But that's not all: the find command in your inner loop is incorrect. Because you do not specify an option before it, find interprets "*.txt" as designating a second search root, in addition to .. You presumably wanted to use -name "*.txt" to filter the find results; without it, find outputs the name of every file in the tree. Presumably you're suppressing or ignoring the error messages that result.
But supposing that your subdirectories have no subdirectories of their own, as shown, and that you aren't concerned with dotfiles, even this corrected version ...
for f in `find . -name "*.txt"`;
... is an awfully heavyweight way of saying this ...
for f in *.txt;
... or even this ...
for f in *?myfile*.txt;
... the latter of which will avoid attempts to rename any files whose names do not, in fact, change.
Furthermore, launching a sed process for each file name is pretty wasteful and expensive when you could just use bash's built-in substitution feature:
mv "$f" "${f/#*myfile/myfile}"
And you will find also that your working directory gets messed up. The working directory is a characteristic of the overall shell environment, so it does not automatically reset on each loop iteration. You'll need to handle that manually in some way. pushd / popd would do that, as would running the outer loop's body in a subshell.
Overall, this will do the trick:
#!/bin/bash
for d in $(find * -maxdepth 0 -type d); do
pushd "$d"
for f in *.txt; do
mv "$f" "${f/#*myfile/myfile}"
done
popd
done
You can do it without find and sed:
$ for f in */*.txt; do echo mv "$f" "${f/\/*myfile/\/myfile}"; done
mv subdir1/001myfile001A.txt subdir1/myfile001A.txt
mv subdir1/002myfile002A.txt subdir1/myfile002A.txt
mv subdir2/001myfile001B.txt subdir2/myfile001B.txt
mv subdir2/002myfile002B.txt subdir2/myfile002B.txt
If you remove the echo, it'll actually rename the files.
This uses shell parameter expansion to replace a slash and anything up to myfile with just a slash and myfile.
Notice that this breaks if there is more than one level of subdirectories.
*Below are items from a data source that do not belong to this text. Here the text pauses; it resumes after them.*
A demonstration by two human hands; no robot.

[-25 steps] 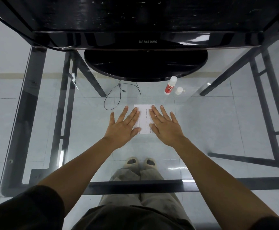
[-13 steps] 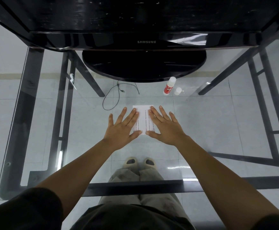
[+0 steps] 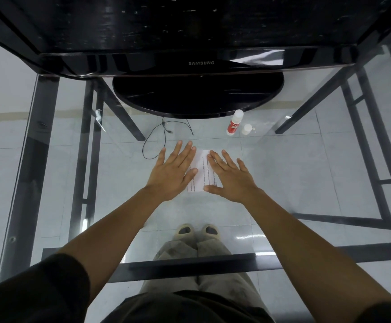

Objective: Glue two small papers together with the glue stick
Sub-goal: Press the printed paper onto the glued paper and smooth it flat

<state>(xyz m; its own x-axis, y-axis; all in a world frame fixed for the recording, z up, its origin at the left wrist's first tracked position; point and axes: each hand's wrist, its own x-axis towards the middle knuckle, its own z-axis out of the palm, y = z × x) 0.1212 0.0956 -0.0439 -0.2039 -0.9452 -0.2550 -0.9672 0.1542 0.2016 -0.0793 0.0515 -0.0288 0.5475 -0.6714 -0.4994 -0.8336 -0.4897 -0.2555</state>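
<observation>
A small white paper (image 3: 200, 171) with lines of print lies flat on the glass table. My left hand (image 3: 172, 171) rests palm down on its left side, fingers spread. My right hand (image 3: 230, 177) lies palm down on its right side, thumb at the paper's near edge. Only a narrow strip of paper shows between the hands, and I cannot tell whether one sheet or two lie there. The glue stick (image 3: 234, 123), white with a red label, stands uncapped beyond the paper to the right. Its white cap (image 3: 246, 129) stands beside it.
A black monitor (image 3: 199, 62) on a round black foot (image 3: 198, 96) stands at the back of the glass table (image 3: 306, 171). A thin black cable (image 3: 157, 141) lies beyond my left hand. Black frame bars run under the glass; my legs and sandals show below.
Both hands have slid a little toward me over the paper and come closer together. The strip of paper showing between them has narrowed.
</observation>
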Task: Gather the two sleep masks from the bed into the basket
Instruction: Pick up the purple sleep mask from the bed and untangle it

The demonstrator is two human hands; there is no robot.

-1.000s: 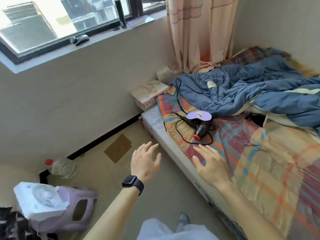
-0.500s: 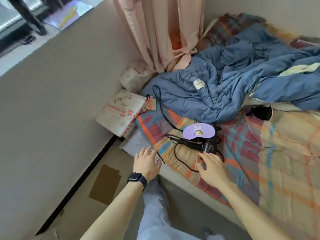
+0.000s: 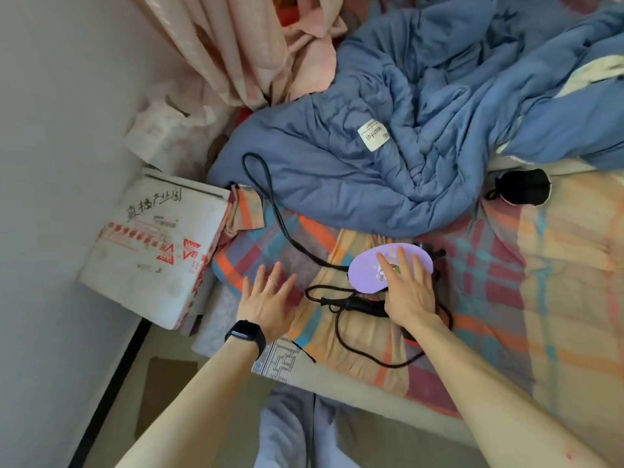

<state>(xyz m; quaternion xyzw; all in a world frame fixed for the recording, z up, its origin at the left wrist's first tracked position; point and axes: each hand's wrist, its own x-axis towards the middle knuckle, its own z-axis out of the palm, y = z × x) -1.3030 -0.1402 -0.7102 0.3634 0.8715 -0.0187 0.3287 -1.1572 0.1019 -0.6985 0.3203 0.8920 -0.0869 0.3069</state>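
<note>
A lilac sleep mask (image 3: 368, 270) with a small cartoon print lies on top of a black hair dryer (image 3: 363, 304) on the plaid bedsheet. My right hand (image 3: 407, 292) rests flat on the mask's right half, fingers spread and not closed. My left hand (image 3: 266, 300), with a ring and a black watch on the wrist, lies open on the sheet to the left of the dryer's cord. A black sleep mask (image 3: 521, 187) lies farther right, at the edge of the blue quilt. No basket is in view.
A rumpled blue quilt (image 3: 422, 130) covers the far part of the bed. The dryer's black cord (image 3: 270, 204) loops across the sheet. A white printed box (image 3: 155, 244) leans between bed and wall. Pink curtains (image 3: 243, 45) hang behind.
The view has moved in over the bed. My right hand has gone forward from the dryer onto the lilac mask. My left hand has moved onto the sheet.
</note>
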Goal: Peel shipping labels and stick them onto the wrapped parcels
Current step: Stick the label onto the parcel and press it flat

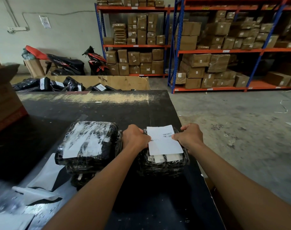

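Shipping label (164, 143) lies over the black wrapped parcel (163, 165), long axis running away from the person; left hand (136, 138) and right hand (189, 136) pinch its opposite side edges.

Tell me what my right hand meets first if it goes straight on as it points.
The right hand points left and pinches the label; beyond it, probably the left hand opposite.

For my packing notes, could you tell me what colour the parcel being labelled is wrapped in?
Black wrap on the parcel, clearest in the head view.
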A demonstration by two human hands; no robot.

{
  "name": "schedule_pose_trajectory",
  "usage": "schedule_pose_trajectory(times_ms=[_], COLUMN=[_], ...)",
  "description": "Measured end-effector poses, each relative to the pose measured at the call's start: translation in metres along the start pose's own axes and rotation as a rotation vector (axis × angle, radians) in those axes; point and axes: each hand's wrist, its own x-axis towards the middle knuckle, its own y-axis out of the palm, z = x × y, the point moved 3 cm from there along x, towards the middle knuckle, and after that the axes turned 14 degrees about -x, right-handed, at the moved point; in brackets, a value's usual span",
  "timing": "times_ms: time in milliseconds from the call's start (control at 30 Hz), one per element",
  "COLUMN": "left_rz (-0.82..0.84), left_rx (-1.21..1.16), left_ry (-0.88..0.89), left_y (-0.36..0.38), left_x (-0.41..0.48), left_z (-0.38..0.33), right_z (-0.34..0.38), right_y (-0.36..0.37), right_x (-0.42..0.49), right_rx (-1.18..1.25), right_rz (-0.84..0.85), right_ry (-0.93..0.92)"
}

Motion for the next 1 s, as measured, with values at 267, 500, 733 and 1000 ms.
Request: schedule_pose_trajectory(times_ms=[267, 500, 733, 1000], left_rz=[0.028, 0.067, 0.083, 0.060], left_rx=[0.150, 0.268, 0.287, 0.266], left_ry=[0.055, 0.121, 0.117, 0.228], left_y=[0.000, 0.002, -0.005, 0.000], left_x=[-0.007, -0.009, -0.008, -0.012], left_z=[-0.010, -0.014, -0.004, 0.010], right_z=[0.004, -0.005, -0.007, -0.014], right_y=[0.003, 0.002, 0.006, 0.010], right_x=[0.003, 0.007, 0.005, 0.000], right_rx=[-0.112, -0.137, -0.194, -0.187], right_rz=[-0.007, 0.032, 0.015, -0.029], right_ry=[0.004, -0.030, -0.092, -0.236])
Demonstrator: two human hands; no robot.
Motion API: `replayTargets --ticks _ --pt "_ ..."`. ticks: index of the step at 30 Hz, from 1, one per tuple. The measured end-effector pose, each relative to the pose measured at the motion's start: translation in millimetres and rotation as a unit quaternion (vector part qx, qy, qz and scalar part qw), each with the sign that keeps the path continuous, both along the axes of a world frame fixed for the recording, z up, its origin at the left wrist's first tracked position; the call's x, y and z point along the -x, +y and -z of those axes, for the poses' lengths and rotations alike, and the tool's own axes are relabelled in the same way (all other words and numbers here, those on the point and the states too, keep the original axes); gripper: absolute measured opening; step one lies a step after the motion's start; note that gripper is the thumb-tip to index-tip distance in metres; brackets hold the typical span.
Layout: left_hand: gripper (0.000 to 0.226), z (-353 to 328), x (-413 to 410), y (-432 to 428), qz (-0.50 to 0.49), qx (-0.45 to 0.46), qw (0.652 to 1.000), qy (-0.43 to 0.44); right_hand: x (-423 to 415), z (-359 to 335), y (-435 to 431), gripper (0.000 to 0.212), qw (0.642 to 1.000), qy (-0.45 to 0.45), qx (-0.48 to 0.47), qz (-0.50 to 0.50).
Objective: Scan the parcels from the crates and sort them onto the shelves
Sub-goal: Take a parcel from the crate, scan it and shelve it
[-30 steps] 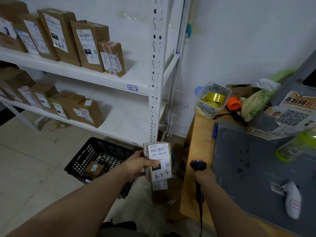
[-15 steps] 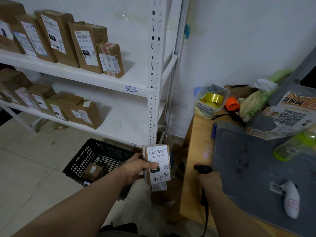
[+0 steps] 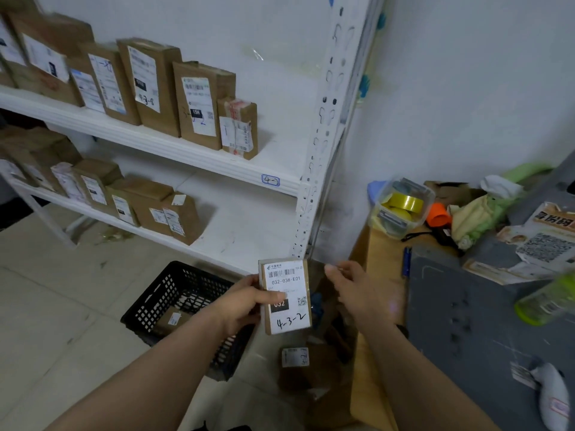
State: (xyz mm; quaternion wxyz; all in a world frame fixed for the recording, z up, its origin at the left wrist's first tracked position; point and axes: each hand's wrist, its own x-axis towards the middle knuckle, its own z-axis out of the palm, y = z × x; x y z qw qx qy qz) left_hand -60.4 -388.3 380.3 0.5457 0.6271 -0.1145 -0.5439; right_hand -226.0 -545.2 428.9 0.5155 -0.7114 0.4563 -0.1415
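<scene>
Crate (image 3: 161, 295) left of parcel (image 3: 286, 293), desk (image 3: 382, 265) right

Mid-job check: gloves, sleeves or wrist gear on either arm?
No gloves: the left hand and right hand are bare, and both forearms show no sleeves. No rings visible. A dark shape edges the right wrist; whether it is a strap or something behind it, I cannot tell.

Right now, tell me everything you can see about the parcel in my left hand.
The parcel is a small brown cardboard box, held upright above the floor. A white label covers its front: barcode, printed 032-038-E01, a black 032 block, a QR code, handwritten 4-3-2. The left hand grips its left edge, thumb across the label. The right hand hovers beside it, apart.
</scene>
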Motion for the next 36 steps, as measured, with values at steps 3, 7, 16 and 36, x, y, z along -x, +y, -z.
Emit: replayTargets --ticks 3,7,16,36 --pt "0.063 -35.4 -33.9 12.6 -0.014 0.036 0.999 -0.029 -47.3 -42.1 14.0 0.04 0.992 -0.08 -0.046 -0.087" --pt "0.081 -85.2 -80.7 30.7 0.021 0.07 0.993 -0.093 -105.6 -87.0 20.2 0.079 0.974 -0.077 -0.03 -0.213" --pt "0.091 -135.6 -164.1 49.7 0.037 0.116 0.978 -0.171 -190.0 -163.4 24.9 0.08 0.949 0.01 0.063 -0.309" --pt "0.034 -131.2 -210.3 36.4 -0.029 0.059 0.985 -0.158 -284.1 -173.4 -85.1 0.086 0.94 0.202 0.259 -0.096"
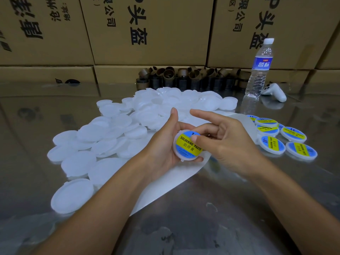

In that case, you could use extended pattern matching (enabled with shopt -s extglob) and the globstar shell option (shopt -s globstar):
$ for f in **/*.txt; do echo mv "$f" "${f/\/*([!\/])myfile/\/myfile}"; done
mv subdir1/001myfile001A.txt subdir1/myfile001A.txt
mv subdir1/002myfile002A.txt subdir1/myfile002A.txt
mv subdir1/subdir3/001myfile001A.txt subdir1/subdir3/myfile001A.txt
mv subdir1/subdir3/002myfile002A.txt subdir1/subdir3/myfile002A.txt
mv subdir2/001myfile001B.txt subdir2/myfile001B.txt
mv subdir2/002myfile002B.txt subdir2/myfile002B.txt
This uses the *([!\/]) pattern ("zero or more characters that are not a forward slash"). The slash has to be escaped in the bracket expression because we're still inside of the pattern part of the ${parameter/pattern/string} expansion.
Maybe you want to use the following command instead:
rename 's#(.*/).*(myfile.*)#$1$2#' subdir*/*
You can use rename -n ... to check the outcome without actually renaming anything.
Regarding your actual question:
The find command from the outer loop returns 3 (!) directories:
.
./subdir1
./subdir2
The unwanted . is the reason why all files end up in the parent directory (that is .). You can exclude . by using the option -mindepth 1.
Unfortunately, this was onyl the reason for the files landing in the wrong place, but not the only problem. Since you already accepted one of the answers, there is no need to list them all.
a slight modification should fix your problem:
#!/bin/bash
for f in `find . -maxdepth 2 -name "*.txt"`; do
mv "$f" "$(echo "$f" | sed -r 's,[^/]+(myfile),\1,')"
done
note: this sed uses , instead of / as the delimiter.
however, there are much faster ways.
here is with the rename utility, available or easily installed wherever there is bash and perl:
find . -maxdepth 2 -name "*.txt" | rename 's,[^/]+(myfile),/$1,'
here are tests on 1000 files:
for `find`; do mv 9.176s
rename 0.099s
that's 100x as fast.
John Bollinger's accepted answer is twice as fast as the OPs, but 50x as slow as this rename solution:
for|for|mv "$f" "${f//}" 4.316s
also, it won't work if there is a directory with too many items for a shell glob. likewise any answers that use for f in *.txt or for f in */*.txt or find * or rename ... subdir*/*. answers that begin with find ., on the other hand, will also work on directories with any number of items.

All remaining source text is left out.